<b> 1. LOADING THE DATASET </b>

We import the dataset from the referenced open-source repository.

In [None]:
# We login to hugging face hub to import the dataset
from huggingface_hub import login
login(new_session=False,
write_permission=True,
token='...',
add_to_git_credential=True)

from datasets import load_dataset
dataset = load_dataset("Salesforce/dialogstudio", "TweetSumm") #The dataset is available in Hugginface ine the Salesforce/dialogstudio repository
dataset # We show the content of the dataset

<b> 2. DATA CLEANING <br>


The data comes from twitter conversation, hence contains informations such as usernames preceded by @, urls, or other contextual information. These elements can be identified by looking at some data samples, and removed. </b>

In [None]:
def clean_data(data):
    data = re.sub('http://\S+', '', data) #Deleting urls
    data = re.sub('https://\S+', '', data)
    data = re.sub(r"@[^\s]+", "", data) #Deleting twitter usernames preceded by @
    data = re.sub('_', ' ', data) #Deleting underscores from the text
    data = re.sub(r"\^[^ ]+", "", data) #Deleting names and initials preceded by ^
    return data

<b> 3. FORMATTING THE DATASET </b>

The dataset contains many information that will not be used during our training, so the content and the format of the dataset will be adjusted to match our needs.

In [None]:
# We use the python library Pandas to visualise the training and validation datasets
import pandas as pd

training_data = pd.DataFrame(dataset["train"]) # The training set
validation_data = pd.DataFrame(dataset["validation"]) # The validation set
testing_data = pd.DataFrame(dataset["test"]) # The validation set

In [None]:
# Only the "log" column containing the conversation, and the "original dialog info" column containing the summaries will be used. So we remove all other columns from the dataset.

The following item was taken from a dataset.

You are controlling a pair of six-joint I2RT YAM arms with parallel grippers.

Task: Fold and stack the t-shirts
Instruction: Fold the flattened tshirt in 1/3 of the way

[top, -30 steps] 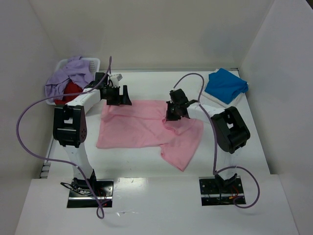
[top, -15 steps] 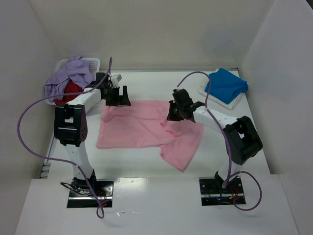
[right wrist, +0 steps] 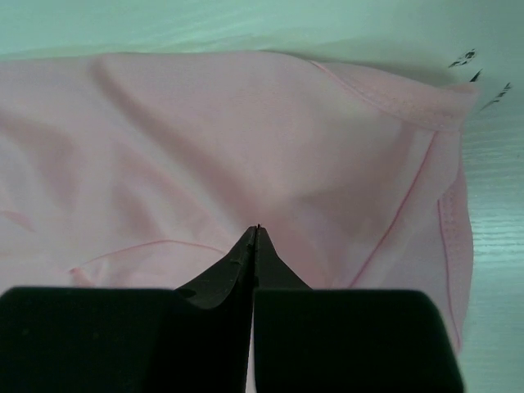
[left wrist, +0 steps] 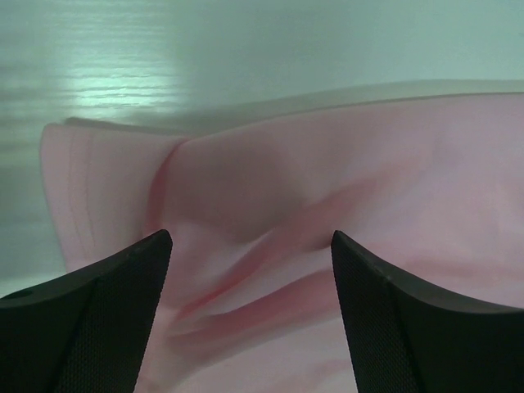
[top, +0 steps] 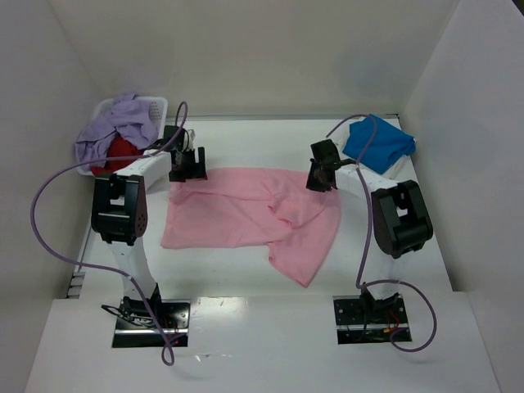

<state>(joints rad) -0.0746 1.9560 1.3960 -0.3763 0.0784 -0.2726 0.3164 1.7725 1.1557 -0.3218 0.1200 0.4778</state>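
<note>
Lying flat on worktop (top: pixel 246 139), pink t-shirt (top: pixel 246 209) has long axis running left to right. Left gripper (top: pixel 187 172) sits at shirt's far-left corner, wide apart and holding nothing, with corner cloth just below. Right gripper (top: pixel 321 182) sits at shirt's far-right corner, pinched fully closed, no cloth visibly caught. Each arm is nearest its own far corner. You likely need to reopen right gripper before grasping. Blue t-shirt (top: pixel 378 143) lies folded beyond pink shirt's right end.
</note>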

training_data = training_data.drop(columns=['original dialog id', 'new dialog id','prompt','dialog index']) #Removing unecessary columns from the training data
validation_data = validation_data.drop(columns=['original dialog id', 'new dialog id','prompt','dialog index']) #Removing unecessary columns from the training data
testing_data = testing_data.drop(columns=['original dialog id', 'new dialog id','prompt','dialog index']) #Removing unecessary columns from the training data

summary_column = training_data["original dialog info"]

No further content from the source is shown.